* AIM OF THE TASK
Would you please retype the records that follow, word for word?

[Opening DATASET section]

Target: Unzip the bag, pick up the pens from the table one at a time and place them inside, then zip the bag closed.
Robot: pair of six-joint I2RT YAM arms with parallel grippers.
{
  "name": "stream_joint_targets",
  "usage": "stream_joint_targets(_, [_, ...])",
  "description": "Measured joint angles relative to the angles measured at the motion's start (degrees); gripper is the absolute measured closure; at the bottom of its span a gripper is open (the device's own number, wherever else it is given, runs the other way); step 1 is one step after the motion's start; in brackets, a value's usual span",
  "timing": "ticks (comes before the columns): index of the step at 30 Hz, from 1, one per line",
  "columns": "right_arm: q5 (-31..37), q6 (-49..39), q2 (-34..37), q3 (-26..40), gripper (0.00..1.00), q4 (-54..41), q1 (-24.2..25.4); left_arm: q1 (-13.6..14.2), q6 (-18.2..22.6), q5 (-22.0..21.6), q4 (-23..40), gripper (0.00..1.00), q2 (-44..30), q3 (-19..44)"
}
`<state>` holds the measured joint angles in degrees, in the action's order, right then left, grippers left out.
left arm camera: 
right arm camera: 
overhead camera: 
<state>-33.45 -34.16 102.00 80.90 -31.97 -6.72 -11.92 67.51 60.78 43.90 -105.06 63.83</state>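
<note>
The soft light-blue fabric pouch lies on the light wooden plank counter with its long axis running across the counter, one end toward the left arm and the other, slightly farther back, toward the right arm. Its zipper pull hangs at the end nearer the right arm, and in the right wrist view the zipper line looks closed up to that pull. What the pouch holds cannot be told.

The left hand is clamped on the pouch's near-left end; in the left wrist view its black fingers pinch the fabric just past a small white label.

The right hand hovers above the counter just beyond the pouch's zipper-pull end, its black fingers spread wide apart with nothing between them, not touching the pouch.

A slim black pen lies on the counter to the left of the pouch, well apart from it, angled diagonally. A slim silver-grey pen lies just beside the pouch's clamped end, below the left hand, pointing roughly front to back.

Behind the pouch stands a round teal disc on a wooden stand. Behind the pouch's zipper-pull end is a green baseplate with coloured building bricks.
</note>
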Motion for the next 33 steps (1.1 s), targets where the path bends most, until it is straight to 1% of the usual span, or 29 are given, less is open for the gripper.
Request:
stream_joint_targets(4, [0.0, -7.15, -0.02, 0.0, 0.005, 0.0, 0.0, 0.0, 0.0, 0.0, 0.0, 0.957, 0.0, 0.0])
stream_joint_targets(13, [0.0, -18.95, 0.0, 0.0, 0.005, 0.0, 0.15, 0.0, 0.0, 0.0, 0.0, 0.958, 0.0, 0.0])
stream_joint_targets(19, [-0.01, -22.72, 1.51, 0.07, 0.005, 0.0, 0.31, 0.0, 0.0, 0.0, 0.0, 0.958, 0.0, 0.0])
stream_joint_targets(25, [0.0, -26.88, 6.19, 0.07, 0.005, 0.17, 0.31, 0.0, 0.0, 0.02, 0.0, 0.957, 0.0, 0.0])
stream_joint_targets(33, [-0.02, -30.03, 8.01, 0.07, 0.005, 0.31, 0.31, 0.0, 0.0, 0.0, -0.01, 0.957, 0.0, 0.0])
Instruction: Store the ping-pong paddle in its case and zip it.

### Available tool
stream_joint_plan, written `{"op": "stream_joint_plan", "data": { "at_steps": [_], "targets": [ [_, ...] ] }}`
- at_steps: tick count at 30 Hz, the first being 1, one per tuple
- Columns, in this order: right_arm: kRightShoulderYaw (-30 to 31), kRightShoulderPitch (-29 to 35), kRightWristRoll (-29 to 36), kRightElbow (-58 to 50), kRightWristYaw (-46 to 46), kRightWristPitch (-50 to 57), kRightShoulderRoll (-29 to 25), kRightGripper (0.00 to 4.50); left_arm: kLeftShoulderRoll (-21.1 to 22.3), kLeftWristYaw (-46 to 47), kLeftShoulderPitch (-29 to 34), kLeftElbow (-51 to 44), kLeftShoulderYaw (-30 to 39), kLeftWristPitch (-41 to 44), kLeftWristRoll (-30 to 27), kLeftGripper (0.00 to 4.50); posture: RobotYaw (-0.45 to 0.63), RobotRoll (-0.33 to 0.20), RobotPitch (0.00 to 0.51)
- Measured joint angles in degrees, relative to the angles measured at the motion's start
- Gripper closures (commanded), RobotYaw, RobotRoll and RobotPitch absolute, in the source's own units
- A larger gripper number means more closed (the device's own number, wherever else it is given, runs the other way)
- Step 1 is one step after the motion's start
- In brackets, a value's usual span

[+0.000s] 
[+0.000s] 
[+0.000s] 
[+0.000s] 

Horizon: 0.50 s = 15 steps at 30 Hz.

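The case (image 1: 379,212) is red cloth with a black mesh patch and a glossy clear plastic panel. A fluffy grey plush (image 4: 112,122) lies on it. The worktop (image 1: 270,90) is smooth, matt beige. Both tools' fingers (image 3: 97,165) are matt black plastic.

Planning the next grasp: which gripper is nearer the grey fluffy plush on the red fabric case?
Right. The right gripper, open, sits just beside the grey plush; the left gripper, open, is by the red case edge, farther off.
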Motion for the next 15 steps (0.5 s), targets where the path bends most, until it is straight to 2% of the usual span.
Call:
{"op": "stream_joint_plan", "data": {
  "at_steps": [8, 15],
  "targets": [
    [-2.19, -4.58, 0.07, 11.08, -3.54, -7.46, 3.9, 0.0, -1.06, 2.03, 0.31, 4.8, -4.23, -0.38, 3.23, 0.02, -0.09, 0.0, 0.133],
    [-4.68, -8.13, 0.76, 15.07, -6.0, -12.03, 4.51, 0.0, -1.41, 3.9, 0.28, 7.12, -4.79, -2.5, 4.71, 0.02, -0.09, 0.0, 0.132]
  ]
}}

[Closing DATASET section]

* EXERCISE RESULT
Target: Unzip the bag, pick up the pens from the table one at a time and place them inside, then zip the bag closed.
Robot: pair of six-joint I2RT YAM arms with parallel grippers.
{
  "name": "stream_joint_targets",
  "usage": "stream_joint_targets(_, [_, ...])",
  "description": "Measured joint angles relative to the angles measured at the motion's start (degrees); gripper is the absolute measured closure; at the bottom of its span a gripper is open (the device's own number, wherever else it is given, runs the other way); step 1 is one step after the motion's start; in brackets, a value's usual span",
  "timing": "ticks (comes before the columns): index of the step at 30 Hz, from 1, one per line",
  "columns": "right_arm: q5 (-31..37), q6 (-49..39), q2 (-34..37), q3 (-26..40), gripper (0.00..1.00), q4 (-54..41), q1 (-24.2..25.4); left_arm: q1 (-13.6..14.2), q6 (-18.2..22.6), q5 (-22.0..21.6), q4 (-23..40), gripper (0.00..1.00), q2 (-44..30), q3 (-19..44)"
}
`<state>` holds the measured joint angles in degrees, in the action's order, right then left, grippers left out.
left arm camera: 
right arm camera: 
overhead camera: 
<state>-33.45 -34.16 102.00 80.90 -31.97 -6.72 -11.92 67.51 60.78 43.90 -105.06 63.83</state>
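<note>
The soft light-blue fabric pouch lies on the light wooden plank counter with its long axis running across the counter, one end toward the left arm and the other, slightly farther back, toward the right arm. Its zipper pull hangs at the end nearer the right arm, and in the right wrist view the zipper line looks closed up to that pull. What the pouch holds cannot be told.

The left hand is clamped on the pouch's near-left end; in the left wrist view its black fingers pinch the fabric just past a small white label.

The right hand hovers above the counter just beyond the pouch's zipper-pull end, its black fingers spread wide apart with nothing between them, not touching the pouch.

A slim black pen lies on the counter to the left of the pouch, well apart from it, angled diagonally. A slim silver-grey pen lies just beside the pouch's clamped end, below the left hand, pointing roughly front to back.

Behind the pouch stands a round teal disc on a wooden stand. Behind the pouch's zipper-pull end is a green baseplate with coloured building bricks.
</note>
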Motion for the next 33 steps (1.1 s), targets where the path bends most, until it is straight to 1% of the usual span, or 29 are given, less is open for the gripper.
Request:
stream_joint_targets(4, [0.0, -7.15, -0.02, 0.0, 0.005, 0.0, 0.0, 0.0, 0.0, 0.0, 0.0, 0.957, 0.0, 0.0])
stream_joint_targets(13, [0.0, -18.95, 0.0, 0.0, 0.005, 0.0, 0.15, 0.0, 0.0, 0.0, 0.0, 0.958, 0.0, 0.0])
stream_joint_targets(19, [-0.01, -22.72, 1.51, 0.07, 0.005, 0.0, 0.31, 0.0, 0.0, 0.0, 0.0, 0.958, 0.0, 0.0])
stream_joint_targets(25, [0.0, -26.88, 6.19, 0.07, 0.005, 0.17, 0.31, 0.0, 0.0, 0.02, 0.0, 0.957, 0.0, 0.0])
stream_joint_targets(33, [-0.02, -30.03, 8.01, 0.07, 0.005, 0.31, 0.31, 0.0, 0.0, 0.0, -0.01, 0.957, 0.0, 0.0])
Instruction: Store the ping-pong paddle in its case and zip it.

### Available tool
stream_joint_plan, written `{"op": "stream_joint_plan", "data": { "at_steps": [_], "targets": [ [_, ...] ] }}`
- at_steps: tick count at 30 Hz, the first being 1, one per tuple
- Columns, in this order: right_arm: kRightShoulderYaw (-30 to 31), kRightShoulderPitch (-29 to 35), kRightWristRoll (-29 to 36), kRightElbow (-58 to 50), kRightWristYaw (-46 to 46), kRightWristPitch (-50 to 57), kRightShoulderRoll (-29 to 25), kRightGripper (0.00 to 4.50); left_arm: kLeftShoulderRoll (-21.1 to 22.3), kLeftWristYaw (-46 to 47), kLeftShoulderPitch (-29 to 34), kLeftElbow (-51 to 44), kLeftShoulderYaw (-30 to 39), kLeftWristPitch (-41 to 44), kLeftWristRoll (-30 to 27), kLeftGripper (0.00 to 4.50); posture: RobotYaw (-0.45 to 0.63), RobotRoll (-0.33 to 0.20), RobotPitch (0.00 to 0.51)
- Measured joint angles in degrees, relative to the angles measured at the motion's start
- Gripper closures (commanded), RobotYaw, RobotRoll and RobotPitch absolute, in the source's own units
- A larger gripper number means more closed (the device's own number, wherever else it is given, runs the other way)
- Step 1 is one step after the motion's start
- In brackets, a value's usual span

[+0.000s] 
[+0.000s] 
[+0.000s] 
[+0.000s] 

Horizon: 0.50 s = 15 steps at 30 Hz.

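The case (image 1: 379,212) is red cloth with a black mesh patch and a glossy clear plastic panel. A fluffy grey plush (image 4: 112,122) lies on it. The worktop (image 1: 270,90) is smooth, matt beige. Both tools' fingers (image 3: 97,165) are matt black plastic.

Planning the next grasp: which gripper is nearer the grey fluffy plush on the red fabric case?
Right. The right gripper, open, sits just beside the grey plush; the left gripper, open, is by the red case edge, farther off.
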Motion for the next 15 steps (0.5 s), targets where the path bends most, until it is straight to 2% of the usual span.
Call:
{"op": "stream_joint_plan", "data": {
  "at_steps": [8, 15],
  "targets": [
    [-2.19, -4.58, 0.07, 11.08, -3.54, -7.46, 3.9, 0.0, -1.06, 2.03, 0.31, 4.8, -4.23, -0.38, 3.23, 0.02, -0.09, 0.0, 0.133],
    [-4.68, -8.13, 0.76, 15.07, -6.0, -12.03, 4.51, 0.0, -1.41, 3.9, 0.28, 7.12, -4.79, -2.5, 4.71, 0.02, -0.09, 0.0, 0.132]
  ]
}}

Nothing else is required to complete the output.